One of the best economic moves the Town Board has made -- smack in the midst of an historic "miracle" housing boom -- was to put a moratorium on building.
Wow, many boo-hoos from many corners about that, BUT thanks to the Town Board's prescience, Saugerties is not the catastrophe it would be.
That's the kind of hard, visionary steering we need.
The worst mischief is caused by County officials with fat paychecks who just don't have much to do to justify them. So we have Planning guys swirling around "projections" that have proven, over and over, to be dead-wrong. And we have the dinosaurs in the Economics boards still talking the line that "growth" is always good, big is always better.
Last night at the meeting, many of us felt the heat to say yes to the vaguest of promises.
We might as well just hand over the goods to Madoff.

WhatsTheBigIdea said...
This comment has been removed by the author.
Diana Bryan said...


information from the Dept. of Energy webpage; and others
from Diana Bryan Saugerties resident 246-3182

Questions for CH2M Hill

1. Since you don't adhere to federal rules and regulations can we expect you or your clients to do the same here in Saugerties?

2.We see at least 40 violations of OSHA safety rules toward your employees can we expect the same when you hire local Saugertiesians?
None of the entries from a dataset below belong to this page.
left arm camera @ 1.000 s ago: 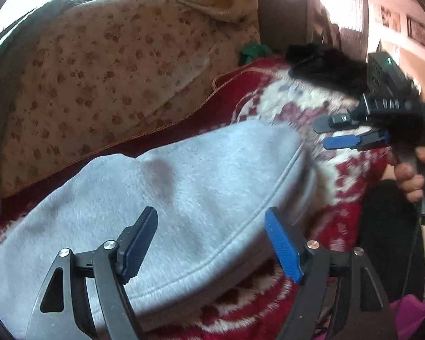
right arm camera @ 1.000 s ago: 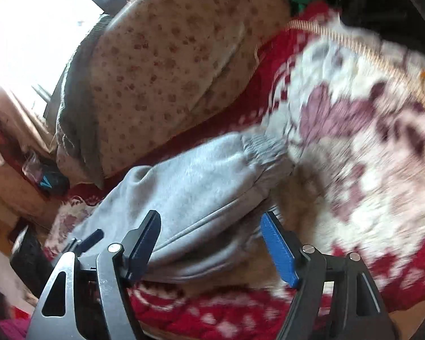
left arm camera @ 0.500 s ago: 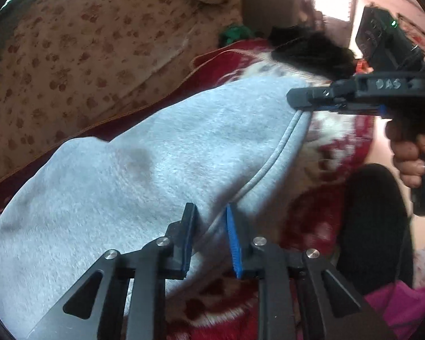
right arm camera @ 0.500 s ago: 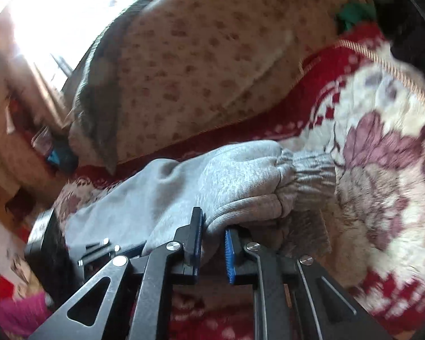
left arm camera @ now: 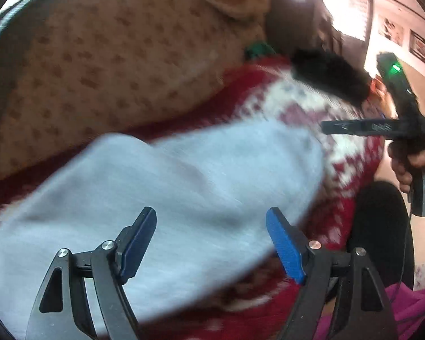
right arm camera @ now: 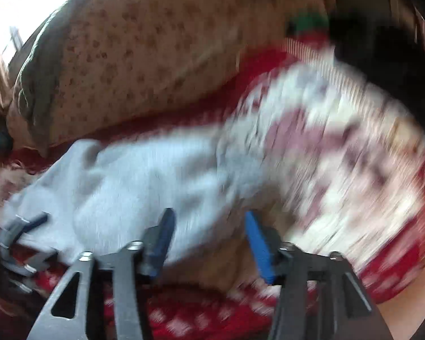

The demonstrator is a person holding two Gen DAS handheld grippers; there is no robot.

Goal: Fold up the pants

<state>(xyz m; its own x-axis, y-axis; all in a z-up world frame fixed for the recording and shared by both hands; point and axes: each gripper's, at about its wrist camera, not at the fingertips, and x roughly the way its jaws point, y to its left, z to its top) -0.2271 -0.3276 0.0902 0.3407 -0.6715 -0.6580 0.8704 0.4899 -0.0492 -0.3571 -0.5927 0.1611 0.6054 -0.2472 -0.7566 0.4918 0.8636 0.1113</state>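
While the red-and-white patterned blanket (left arm camera: 351, 153) spreads out under everything ahead of your tongs, with the big paw-print cushion (left arm camera: 121, 65) banked up behind it, the grey pants (left arm camera: 184, 187) lie in a thick folded bundle right in front of both tools. Over on your left gripper (left arm camera: 211, 236), the jaws are opening and stand wide, released, the grey cloth lying beyond and beneath the blue pads with nothing pinched between them. Your right gripper (right arm camera: 209, 236) is opening too, and its pads are clear of the fabric: the bundle's end sits just ahead and to the left of them, blurred, so I can't say whether a cuff or a waistband faces you. From the left wrist view, that right tool shows off to the right, above the blanket, held in your hand (left arm camera: 410, 164). My read: you're between grips, a fold looks laid down and let go. Next you'd want both tongs down on the bundle's near edge, one toward each end, biting through all layers evenly before carrying it over. Watch that thick fleece; a shallow bite could catch only the top layer.
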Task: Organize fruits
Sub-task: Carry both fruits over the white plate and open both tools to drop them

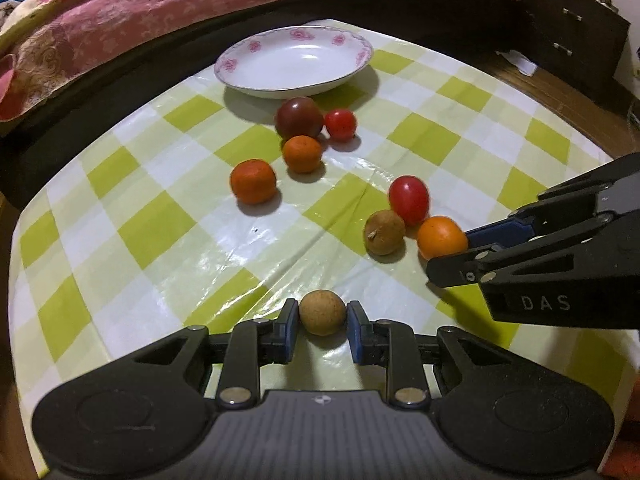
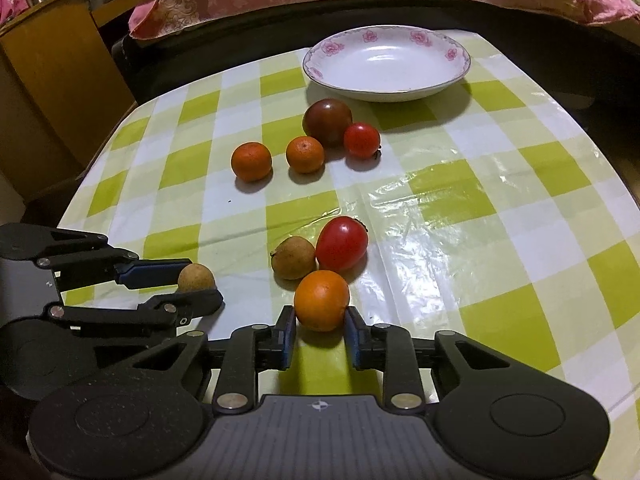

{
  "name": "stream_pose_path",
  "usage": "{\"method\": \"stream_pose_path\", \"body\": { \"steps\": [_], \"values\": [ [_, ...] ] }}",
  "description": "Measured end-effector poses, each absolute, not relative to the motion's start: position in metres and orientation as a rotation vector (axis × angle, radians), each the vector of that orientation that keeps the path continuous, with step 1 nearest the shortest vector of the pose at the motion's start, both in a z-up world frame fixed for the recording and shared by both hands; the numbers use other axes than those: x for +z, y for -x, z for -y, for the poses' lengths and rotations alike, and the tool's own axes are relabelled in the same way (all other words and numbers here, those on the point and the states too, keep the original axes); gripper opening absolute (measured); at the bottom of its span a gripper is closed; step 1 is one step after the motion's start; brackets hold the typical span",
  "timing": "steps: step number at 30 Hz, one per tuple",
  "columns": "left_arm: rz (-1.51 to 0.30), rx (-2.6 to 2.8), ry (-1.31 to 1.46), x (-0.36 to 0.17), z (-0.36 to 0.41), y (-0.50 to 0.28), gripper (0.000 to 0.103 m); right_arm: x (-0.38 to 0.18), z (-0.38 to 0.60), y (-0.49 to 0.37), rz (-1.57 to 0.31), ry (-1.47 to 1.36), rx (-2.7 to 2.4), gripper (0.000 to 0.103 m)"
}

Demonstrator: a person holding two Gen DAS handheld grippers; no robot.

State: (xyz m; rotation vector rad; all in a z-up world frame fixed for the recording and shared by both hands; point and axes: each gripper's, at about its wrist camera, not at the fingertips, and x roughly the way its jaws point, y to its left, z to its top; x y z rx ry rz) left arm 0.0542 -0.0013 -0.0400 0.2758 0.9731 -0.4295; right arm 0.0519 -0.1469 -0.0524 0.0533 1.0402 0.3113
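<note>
Currently a small tan round fruit (image 1: pixel 322 312) is pinched between the left tongs (image 1: pixel 322 325) low over the table (image 1: pixel 160 224), contact seen on both pads. An orange fruit (image 2: pixel 321 300) is clamped by the right tongs (image 2: pixel 320 326) at the near table edge, touching a red oval tomato (image 2: pixel 342 244) and a brown-green fruit (image 2: pixel 293 258). Further back, two small oranges (image 2: pixel 251 161) (image 2: pixel 305 154), a dark tomato (image 2: pixel 327 121) and a small red tomato (image 2: pixel 361 139) are grouped just before the floral plate (image 2: pixel 448 80), which is left bare. A pink bedspread (image 1: pixel 160 4) is seen behind.
</note>
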Motion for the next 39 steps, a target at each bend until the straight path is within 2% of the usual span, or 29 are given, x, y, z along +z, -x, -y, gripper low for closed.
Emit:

3.Your track record for taking care of your employees and the environment hasn't been good, why should we trust you?

Hanford: Is Fast Cleanup Endangering Workers
Sep 23, 2003 12:00 AM, By Sandy Smith

A new report released by the Government Accountability Project documents dozens of recent exposures to toxic chemical vapors requiring medical attention, and what the study authors feel is the failure of the U.S. Dept. of Energy (DOE) and contractors to protect worker health and safety at the Hanford nuclear waste tank farm in Richland, Wash.

According to "Knowing Endangerment: Worker Exposure to Toxic Vapors at the Hanford Tank Farms," worker exposures to chemical vapors from Hanford's high level waste tanks have skyrocketed, with 45 documented exposure events involving over 67 tank farm workers requiring medical attention between January 2002 and August 2003. In 1997, Battelle's Pacific Northwest National Laboratory (PNNL) stated in a draft report that the risk of contracting cancer from even a single exposure to these chemical vapors could be as high as 1.6 in 10.
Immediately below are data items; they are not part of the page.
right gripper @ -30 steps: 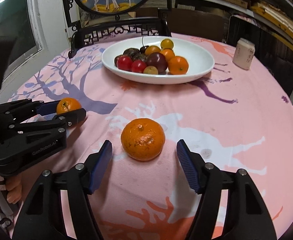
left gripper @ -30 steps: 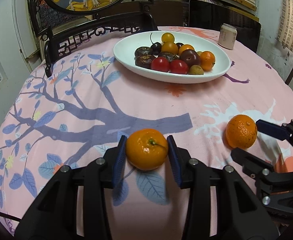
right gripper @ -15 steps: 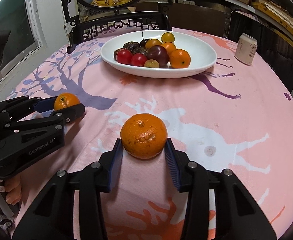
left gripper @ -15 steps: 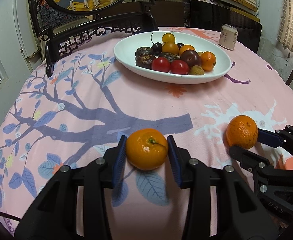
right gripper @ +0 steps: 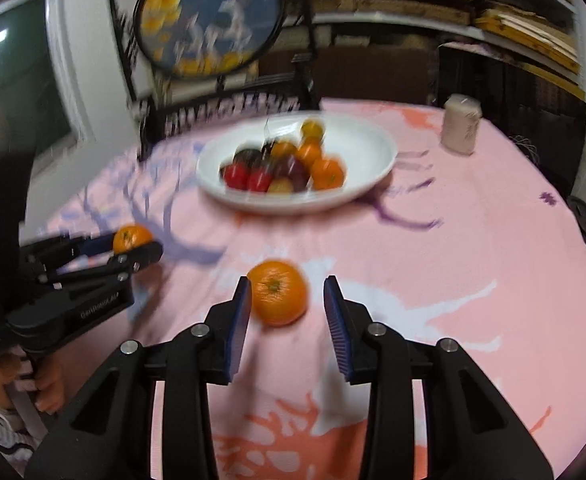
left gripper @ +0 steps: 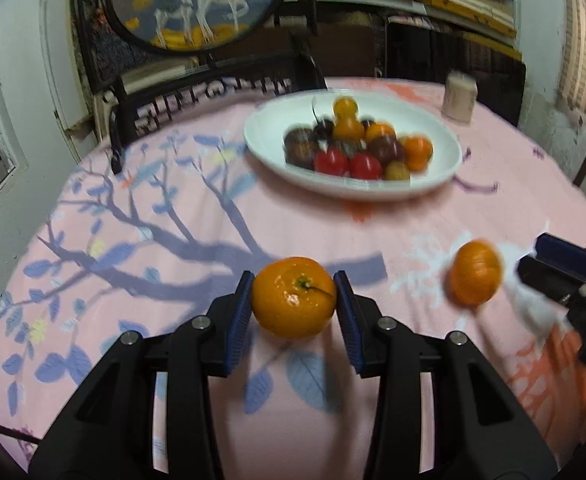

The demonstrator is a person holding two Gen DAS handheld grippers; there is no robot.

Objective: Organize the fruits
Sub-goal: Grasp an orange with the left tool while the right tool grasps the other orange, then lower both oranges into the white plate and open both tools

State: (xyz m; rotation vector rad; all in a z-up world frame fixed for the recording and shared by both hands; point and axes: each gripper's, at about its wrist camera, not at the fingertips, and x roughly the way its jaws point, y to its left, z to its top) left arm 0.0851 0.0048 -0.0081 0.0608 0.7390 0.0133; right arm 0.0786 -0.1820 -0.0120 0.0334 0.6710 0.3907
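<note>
The left tongs point(left gripper: 295, 304) were clenched across the sides of a firm, light, smooth-skinned orange point(left gripper: 294, 297), while the right tongs point(right gripper: 287, 304) were closing on a second orange point(right gripper: 278, 293), touching only their left pad, best gripped across its widest middle.

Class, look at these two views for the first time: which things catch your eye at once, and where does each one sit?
Two bright mandarins near the front of the pink tablecloth draw the eye. One is pinched between the pads of the left tool. The other lies between the right tool's closing jaws, against its left pad. Behind them, a white bowl holds mixed fruit, mid-table.
</note>
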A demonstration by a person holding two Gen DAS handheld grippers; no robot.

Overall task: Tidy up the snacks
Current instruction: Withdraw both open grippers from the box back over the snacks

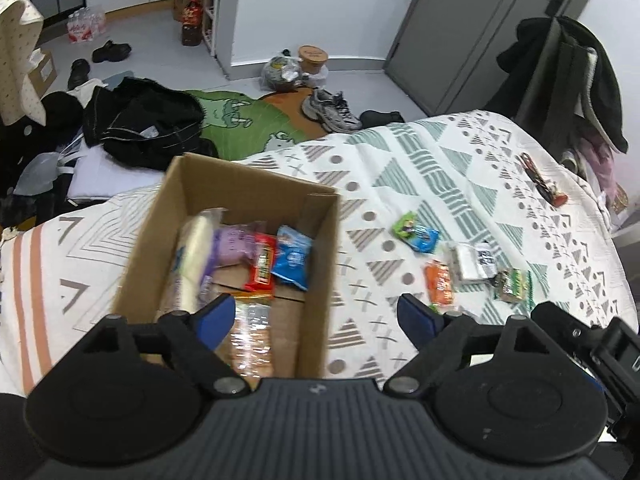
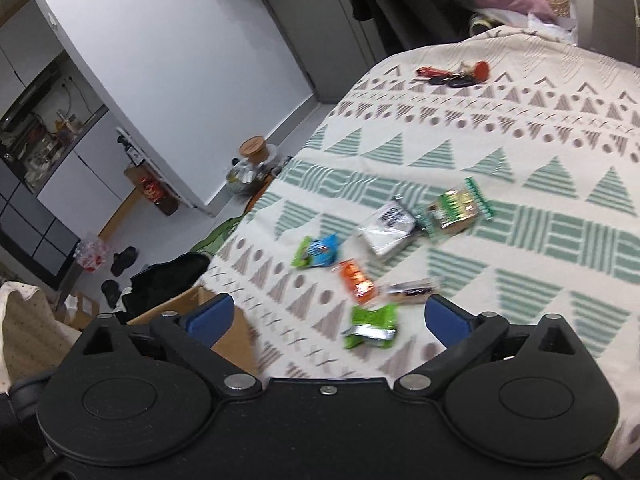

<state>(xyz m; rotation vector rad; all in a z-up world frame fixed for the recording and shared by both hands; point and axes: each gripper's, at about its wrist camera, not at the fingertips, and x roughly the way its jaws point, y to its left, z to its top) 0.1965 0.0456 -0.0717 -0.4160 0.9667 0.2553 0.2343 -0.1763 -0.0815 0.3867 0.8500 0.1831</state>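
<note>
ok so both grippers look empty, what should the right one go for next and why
Probably lower the right gripper onto the green packet and close. Its jaws are open and empty, and that packet lies loose on the bedspread nearest its fingers, while the cardboard box already holds several snacks. The left gripper hangs open over the box.

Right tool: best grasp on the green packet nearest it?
The green packet lies flat and crumpled on the patterned bedspread, just ahead of the open right tool. Probably best to come straight down from above and pinch across its narrower middle; the orange packet beyond sits close, so stay off that edge.
</note>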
Hanford, part of the Manhattan Project, made plutonium for nuclear weapons. It has been operated under contract by private companies over the years. Fifty-four million gallons of nuclear and chemical waste is stored at Hanford in 177 underground tanks. The tanks are arranged into eighteen farms, known as "tank farms,"and managed primarily by DOE cleanup contractor CH2M-Hill Hanford. The high level waste in the tanks forms noxious vapors, which must vent to the atmosphere in order to prevent pressure buildup and possible explosion or tank rupture.
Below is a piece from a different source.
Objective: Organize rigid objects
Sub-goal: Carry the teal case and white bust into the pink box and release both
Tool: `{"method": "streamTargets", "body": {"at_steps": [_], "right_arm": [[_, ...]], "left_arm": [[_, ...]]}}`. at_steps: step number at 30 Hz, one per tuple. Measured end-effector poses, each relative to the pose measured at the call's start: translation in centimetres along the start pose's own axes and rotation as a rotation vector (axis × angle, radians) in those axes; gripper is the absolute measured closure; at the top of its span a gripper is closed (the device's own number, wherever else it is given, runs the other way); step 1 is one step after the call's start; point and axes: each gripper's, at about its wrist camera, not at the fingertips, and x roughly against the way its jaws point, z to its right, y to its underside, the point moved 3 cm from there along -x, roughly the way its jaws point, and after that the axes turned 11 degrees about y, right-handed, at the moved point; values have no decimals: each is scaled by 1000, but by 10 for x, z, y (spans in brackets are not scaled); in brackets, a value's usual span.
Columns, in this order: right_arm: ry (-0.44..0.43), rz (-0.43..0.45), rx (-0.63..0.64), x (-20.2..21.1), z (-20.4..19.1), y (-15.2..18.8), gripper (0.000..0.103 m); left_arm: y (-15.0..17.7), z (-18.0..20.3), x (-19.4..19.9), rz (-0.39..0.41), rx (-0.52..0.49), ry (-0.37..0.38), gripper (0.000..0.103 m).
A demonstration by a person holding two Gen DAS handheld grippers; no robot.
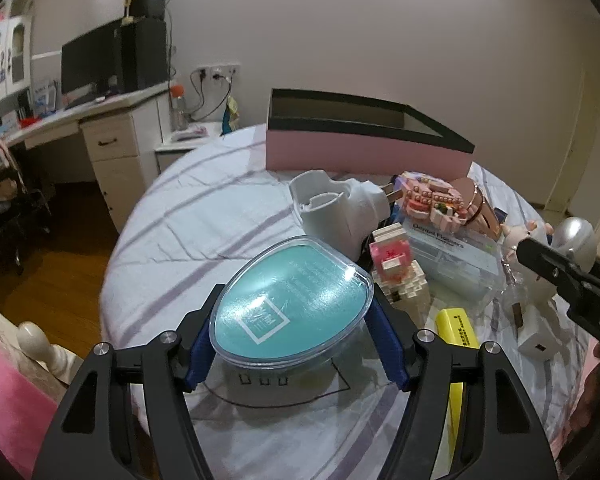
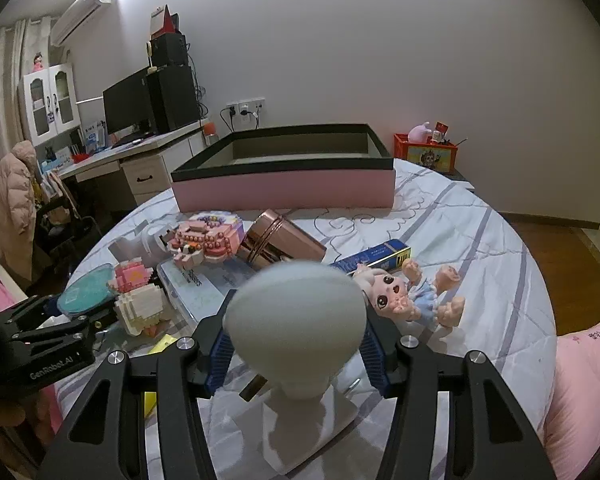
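Observation:
My left gripper (image 1: 292, 344) is shut on a clear egg-shaped case with a teal insert (image 1: 290, 306), held just above the bed. My right gripper (image 2: 296, 348) is shut on a grey-white mushroom-shaped lamp (image 2: 296, 312); its silver dome also shows in the left wrist view (image 1: 576, 238). An open pink box with a black rim (image 2: 284, 190) stands at the far side of the bed, beyond both grippers; it shows in the left wrist view too (image 1: 364, 152).
On the striped bedsheet lie a block figure (image 2: 140, 304), a pink block cake (image 2: 204, 240), a rose-gold cup (image 2: 278, 246), a doll (image 2: 412, 296), a dental floss box (image 1: 452, 256), a white plug-in device (image 1: 336, 212), a yellow box (image 1: 458, 328). A desk (image 2: 140, 160) stands left.

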Motion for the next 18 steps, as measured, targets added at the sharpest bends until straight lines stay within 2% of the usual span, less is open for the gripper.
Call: {"method": "streamTargets", "body": {"at_steps": [8, 12, 18], "right_arm": [[-3, 30, 19, 5, -1, -12, 48], [-3, 32, 31, 4, 0, -15, 48], [0, 29, 40, 0, 2, -14, 48]], "left_arm": [[-13, 5, 21, 43, -17, 9, 35], [-20, 5, 30, 73, 2, 40, 35], [-24, 11, 23, 66, -11, 44, 35]]}}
DOE officials dispute that the accelerated cleanup schedule has anything to do with increased worker claims of exposure. They say new regulations account for the higher number of exposures requiring medical attention.

"Before, when people smelled vapors, unless there were symptoms, they were not taken to a hospital," Energy Department spokesman Robert Barr told the Associated Press. "Now, workers can see a doctor for peace of mind even if they have no symptoms."

An official for CH2M-Hill Hanford Group said none of the exposures required the workers to be hospitalized.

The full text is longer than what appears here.